M. Christophe Castaner, ministre de l'intérieur. Monsieur le sénateur, vous l'aviez bien compris, l'objet de la circulaire que j'ai signée était d'éviter que les préfets seuls ne décident du nuançage politique dans les communes de plus de 9 000 habitants (M. Philippe Dallier ironise.), c'est-à-dire dans un très grand nombre de communes.
En effet, la réalité, à laquelle j'ai été confrontée pendant les dix-sept ans où j'ai été maire d'une commune de 5 000 habitants, c'est que l'on peut avoir une étiquette politique personnelle, mais pas dans sa fonction, ni même dans le cadre de la liste que l'on conduit.
Le débat a eu lieu, il a été très médiatisé et très repris. J'ai essuyé quelques reproches…
M. Philippe Dallier. Justifiés !
M. Christophe Castaner, ministre. … et j'ai donc j'ai abaissé le seuil à 3 500 habitants, conformément à la décision du Conseil d'État.
Vous l'avez rappelé, il existe une différence entre l'étiquette politique, qui est déclarative, et le nuançage, qui relève depuis longtemps de l'appréciation des préfets. Effectivement, un certain nombre d'élus ne se retrouvent pas forcément derrière une étiquette politique. On les invite donc à en déclarer une.
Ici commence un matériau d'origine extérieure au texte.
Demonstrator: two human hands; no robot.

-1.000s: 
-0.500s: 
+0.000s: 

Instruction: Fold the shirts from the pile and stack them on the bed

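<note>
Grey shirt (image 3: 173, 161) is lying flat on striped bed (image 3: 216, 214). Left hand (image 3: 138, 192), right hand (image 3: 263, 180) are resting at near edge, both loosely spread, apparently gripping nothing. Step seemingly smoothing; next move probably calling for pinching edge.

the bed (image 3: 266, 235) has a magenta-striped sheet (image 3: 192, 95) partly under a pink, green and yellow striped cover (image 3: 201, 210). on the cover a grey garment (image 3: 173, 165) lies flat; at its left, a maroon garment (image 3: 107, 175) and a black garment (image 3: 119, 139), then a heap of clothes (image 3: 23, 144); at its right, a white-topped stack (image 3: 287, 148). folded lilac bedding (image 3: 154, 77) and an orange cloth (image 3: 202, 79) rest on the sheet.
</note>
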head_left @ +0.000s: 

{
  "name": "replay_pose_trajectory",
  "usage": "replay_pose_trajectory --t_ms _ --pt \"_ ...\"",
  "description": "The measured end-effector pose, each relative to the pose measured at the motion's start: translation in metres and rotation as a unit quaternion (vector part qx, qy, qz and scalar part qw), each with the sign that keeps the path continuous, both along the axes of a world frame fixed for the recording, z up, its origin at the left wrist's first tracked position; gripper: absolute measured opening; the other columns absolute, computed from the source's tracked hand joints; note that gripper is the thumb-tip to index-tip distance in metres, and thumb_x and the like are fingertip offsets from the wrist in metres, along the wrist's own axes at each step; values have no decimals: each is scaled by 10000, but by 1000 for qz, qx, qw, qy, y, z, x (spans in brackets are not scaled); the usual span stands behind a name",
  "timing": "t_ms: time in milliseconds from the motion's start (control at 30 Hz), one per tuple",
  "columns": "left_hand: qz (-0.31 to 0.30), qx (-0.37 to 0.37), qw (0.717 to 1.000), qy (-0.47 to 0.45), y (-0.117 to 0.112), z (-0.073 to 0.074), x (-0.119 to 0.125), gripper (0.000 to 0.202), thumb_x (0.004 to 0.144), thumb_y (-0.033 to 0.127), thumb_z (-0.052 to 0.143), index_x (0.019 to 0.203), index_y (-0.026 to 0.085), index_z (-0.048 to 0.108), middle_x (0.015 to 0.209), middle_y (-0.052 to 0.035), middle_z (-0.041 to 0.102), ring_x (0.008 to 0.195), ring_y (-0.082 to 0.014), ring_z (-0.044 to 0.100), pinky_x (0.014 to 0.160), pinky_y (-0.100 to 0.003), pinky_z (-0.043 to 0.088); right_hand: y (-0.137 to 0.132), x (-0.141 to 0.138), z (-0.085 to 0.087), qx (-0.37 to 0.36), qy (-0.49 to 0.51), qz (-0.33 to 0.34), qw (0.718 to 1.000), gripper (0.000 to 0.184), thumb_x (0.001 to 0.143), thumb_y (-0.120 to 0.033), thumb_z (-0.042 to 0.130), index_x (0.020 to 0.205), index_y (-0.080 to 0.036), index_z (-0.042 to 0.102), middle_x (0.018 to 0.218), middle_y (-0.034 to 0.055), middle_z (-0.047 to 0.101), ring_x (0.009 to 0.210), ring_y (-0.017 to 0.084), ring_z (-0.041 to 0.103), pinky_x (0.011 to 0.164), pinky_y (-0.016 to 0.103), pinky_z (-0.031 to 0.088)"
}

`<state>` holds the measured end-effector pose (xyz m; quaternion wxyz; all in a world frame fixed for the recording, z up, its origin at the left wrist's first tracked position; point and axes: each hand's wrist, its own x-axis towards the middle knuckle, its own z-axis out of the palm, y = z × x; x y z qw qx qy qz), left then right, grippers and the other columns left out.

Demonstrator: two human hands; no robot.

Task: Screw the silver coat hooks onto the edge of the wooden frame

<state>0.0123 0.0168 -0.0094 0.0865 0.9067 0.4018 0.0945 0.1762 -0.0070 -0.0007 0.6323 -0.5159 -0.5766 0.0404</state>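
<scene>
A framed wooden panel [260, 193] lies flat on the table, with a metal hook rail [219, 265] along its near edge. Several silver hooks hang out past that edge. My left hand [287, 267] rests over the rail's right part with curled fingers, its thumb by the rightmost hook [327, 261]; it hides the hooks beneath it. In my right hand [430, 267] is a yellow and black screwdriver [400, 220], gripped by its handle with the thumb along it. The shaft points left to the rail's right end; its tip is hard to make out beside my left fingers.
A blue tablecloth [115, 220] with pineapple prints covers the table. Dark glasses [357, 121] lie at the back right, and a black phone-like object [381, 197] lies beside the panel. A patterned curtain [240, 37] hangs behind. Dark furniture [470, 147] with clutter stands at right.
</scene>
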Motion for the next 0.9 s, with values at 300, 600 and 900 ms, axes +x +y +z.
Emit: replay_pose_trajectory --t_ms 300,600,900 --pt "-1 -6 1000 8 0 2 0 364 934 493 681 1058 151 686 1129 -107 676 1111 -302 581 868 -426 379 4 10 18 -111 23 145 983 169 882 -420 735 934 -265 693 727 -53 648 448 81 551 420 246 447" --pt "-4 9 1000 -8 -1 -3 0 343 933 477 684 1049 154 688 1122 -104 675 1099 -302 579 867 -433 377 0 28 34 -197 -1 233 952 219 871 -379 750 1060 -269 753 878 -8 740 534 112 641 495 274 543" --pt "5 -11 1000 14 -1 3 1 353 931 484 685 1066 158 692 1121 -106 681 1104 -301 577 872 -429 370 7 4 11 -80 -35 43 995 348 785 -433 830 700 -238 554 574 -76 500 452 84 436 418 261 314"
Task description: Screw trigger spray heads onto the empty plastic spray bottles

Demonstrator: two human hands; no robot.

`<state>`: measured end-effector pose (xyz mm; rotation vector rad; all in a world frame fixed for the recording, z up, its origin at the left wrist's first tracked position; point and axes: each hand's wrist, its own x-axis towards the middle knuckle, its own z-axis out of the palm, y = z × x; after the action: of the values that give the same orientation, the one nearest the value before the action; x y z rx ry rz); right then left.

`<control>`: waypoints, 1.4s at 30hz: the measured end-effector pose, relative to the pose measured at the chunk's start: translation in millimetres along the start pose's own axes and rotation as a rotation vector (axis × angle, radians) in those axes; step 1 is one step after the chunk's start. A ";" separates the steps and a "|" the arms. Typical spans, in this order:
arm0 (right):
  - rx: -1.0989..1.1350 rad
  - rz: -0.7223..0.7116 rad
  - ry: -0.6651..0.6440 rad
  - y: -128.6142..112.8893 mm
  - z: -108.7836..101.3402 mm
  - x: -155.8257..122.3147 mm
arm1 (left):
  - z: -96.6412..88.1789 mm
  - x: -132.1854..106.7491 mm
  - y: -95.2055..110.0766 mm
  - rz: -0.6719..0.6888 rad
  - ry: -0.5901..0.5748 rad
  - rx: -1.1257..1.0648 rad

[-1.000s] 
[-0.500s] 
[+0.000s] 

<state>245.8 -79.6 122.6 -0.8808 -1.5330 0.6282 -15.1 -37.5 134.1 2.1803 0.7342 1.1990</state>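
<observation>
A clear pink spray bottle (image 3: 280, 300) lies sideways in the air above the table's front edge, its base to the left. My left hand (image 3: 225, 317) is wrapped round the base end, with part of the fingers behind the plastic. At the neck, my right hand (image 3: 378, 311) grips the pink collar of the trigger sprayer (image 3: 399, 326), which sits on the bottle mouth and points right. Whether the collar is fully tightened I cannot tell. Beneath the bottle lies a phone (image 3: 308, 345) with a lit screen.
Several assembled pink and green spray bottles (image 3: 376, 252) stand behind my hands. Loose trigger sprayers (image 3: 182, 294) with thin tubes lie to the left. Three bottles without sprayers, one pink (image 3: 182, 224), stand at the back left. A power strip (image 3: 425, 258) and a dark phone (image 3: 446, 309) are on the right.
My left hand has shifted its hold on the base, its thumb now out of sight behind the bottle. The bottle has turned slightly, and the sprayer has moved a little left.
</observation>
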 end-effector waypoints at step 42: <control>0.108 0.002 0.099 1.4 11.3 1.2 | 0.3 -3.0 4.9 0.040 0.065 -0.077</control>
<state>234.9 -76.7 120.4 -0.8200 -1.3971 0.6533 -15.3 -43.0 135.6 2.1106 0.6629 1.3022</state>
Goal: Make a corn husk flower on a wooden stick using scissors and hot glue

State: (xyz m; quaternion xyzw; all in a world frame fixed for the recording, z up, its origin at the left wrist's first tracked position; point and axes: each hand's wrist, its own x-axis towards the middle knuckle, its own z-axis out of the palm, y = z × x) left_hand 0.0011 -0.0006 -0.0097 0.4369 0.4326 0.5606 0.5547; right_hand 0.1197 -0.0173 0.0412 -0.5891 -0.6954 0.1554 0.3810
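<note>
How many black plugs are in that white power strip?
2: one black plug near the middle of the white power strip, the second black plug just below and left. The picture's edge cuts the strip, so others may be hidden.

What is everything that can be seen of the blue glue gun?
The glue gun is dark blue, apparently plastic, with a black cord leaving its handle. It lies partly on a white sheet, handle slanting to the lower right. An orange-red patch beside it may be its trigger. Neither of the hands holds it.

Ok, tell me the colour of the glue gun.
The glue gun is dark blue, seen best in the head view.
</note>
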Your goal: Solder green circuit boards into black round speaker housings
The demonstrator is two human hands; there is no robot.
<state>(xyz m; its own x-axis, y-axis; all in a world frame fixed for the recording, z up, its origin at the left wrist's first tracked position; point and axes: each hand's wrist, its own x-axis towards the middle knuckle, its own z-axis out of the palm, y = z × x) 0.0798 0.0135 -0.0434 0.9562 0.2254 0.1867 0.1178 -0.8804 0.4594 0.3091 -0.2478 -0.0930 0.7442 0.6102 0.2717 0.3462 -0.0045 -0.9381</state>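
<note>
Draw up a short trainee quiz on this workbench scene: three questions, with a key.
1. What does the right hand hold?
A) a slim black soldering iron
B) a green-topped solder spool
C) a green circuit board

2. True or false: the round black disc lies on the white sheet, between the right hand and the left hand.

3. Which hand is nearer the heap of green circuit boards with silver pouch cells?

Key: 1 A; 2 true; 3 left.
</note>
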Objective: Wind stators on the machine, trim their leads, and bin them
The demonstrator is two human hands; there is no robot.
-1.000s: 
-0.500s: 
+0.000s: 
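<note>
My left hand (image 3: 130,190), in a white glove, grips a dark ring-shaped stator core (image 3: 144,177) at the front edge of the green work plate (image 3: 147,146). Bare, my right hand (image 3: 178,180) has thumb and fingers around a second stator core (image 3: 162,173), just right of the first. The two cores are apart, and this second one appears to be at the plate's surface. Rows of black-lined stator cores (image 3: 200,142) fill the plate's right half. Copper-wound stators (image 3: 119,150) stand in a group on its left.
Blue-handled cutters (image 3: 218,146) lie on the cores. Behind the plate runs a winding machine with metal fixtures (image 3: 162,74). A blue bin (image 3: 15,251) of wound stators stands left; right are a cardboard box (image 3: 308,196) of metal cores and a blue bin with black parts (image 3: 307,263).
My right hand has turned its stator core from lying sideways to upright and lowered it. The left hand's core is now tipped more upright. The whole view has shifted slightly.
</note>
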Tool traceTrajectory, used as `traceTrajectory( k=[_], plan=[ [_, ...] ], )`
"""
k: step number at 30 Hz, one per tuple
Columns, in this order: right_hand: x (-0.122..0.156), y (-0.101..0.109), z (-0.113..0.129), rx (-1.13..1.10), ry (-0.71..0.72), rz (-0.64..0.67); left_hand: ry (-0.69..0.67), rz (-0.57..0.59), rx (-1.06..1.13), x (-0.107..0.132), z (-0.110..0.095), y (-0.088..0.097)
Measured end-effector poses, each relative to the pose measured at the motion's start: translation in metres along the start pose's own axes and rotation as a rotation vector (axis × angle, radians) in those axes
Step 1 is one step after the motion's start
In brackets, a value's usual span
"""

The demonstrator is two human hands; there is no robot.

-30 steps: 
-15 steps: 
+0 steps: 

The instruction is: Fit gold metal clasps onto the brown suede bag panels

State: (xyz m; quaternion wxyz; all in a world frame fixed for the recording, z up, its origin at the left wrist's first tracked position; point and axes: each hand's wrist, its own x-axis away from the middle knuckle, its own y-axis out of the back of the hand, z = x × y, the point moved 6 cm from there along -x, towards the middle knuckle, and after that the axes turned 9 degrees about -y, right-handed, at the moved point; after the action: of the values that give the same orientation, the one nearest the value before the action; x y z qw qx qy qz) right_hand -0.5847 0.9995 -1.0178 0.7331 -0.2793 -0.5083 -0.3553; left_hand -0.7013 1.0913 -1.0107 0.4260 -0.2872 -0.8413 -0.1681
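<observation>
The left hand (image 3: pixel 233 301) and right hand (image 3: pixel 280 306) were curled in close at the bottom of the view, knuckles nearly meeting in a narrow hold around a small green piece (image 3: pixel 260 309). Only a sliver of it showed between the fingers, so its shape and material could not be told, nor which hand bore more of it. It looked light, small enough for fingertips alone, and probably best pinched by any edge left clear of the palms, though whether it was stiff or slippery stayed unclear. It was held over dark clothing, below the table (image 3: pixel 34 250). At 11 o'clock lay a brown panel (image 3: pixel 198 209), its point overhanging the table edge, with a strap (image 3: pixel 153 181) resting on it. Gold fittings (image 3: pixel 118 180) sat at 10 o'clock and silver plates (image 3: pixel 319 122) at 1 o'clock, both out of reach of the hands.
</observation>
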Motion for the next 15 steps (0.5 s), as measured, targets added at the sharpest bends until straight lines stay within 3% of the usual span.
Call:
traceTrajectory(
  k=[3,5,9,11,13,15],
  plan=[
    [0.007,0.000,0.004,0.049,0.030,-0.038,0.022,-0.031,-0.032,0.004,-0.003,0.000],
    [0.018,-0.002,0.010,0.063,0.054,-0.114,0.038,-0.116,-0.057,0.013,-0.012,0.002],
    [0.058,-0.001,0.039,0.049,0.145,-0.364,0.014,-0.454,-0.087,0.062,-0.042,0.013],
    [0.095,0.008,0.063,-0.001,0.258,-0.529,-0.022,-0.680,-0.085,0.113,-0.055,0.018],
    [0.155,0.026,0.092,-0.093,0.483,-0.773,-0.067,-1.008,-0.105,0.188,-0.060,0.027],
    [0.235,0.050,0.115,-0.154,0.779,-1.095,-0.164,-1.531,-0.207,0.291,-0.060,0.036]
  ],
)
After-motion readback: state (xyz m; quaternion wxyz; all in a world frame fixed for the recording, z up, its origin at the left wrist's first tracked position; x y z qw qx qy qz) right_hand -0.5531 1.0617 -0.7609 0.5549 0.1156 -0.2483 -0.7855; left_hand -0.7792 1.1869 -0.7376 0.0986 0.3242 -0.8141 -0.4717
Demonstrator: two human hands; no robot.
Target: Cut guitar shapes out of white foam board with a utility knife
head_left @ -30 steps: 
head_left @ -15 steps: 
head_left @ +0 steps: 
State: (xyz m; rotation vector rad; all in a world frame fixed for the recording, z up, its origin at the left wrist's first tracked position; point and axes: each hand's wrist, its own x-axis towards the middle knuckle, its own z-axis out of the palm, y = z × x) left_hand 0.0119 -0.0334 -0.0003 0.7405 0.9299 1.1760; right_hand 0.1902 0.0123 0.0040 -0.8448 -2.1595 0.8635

Ils peuvent effectivement ne pas y parvenir, mais les préfets – c'est l'usage, et je ne voudrais pas rouvrir ce débat – doivent nuancer.
La règle qui s'appliquera dans les jours qui viennent est la même que celle qui a été retenue en 2014 et dans les années précédentes.
Depuis 2014, les 37 165 maires qui ont été en fonctions, y compris en raison d'une démission, d'un décès ou d'un remplacement, ont fait l'objet de cette nuance par les préfets, et 26 689, soit 72 % d'entre eux, ont été classés « divers ».
Certes, il ne s'agit pas de l'appellation « sans étiquette », mais il me semble que vous vous retrouverez dans cette appellation « divers », qui ne permet pas d'identifier politiquement un candidat selon le schéma que nous connaissons au sein de la représentation nationale ou dans les partis politiques, mais qui correspond à l'expression des maires ne voulant pas se reconnaître dans telle ou telle étiquette politique.
L'instruction que je donne au moment où je vous réponds et que je confirmerai si c'est nécessaire est la suivante : les préfets doivent être à l'écoute des maires désignés par le conseil municipal ; la qualification « divers » relève de leur appréciation, et nous devons l'entendre. (Applaudissements sur les travées du groupe LaREM. – M. Jean-Marc Gabouty applaudit également.)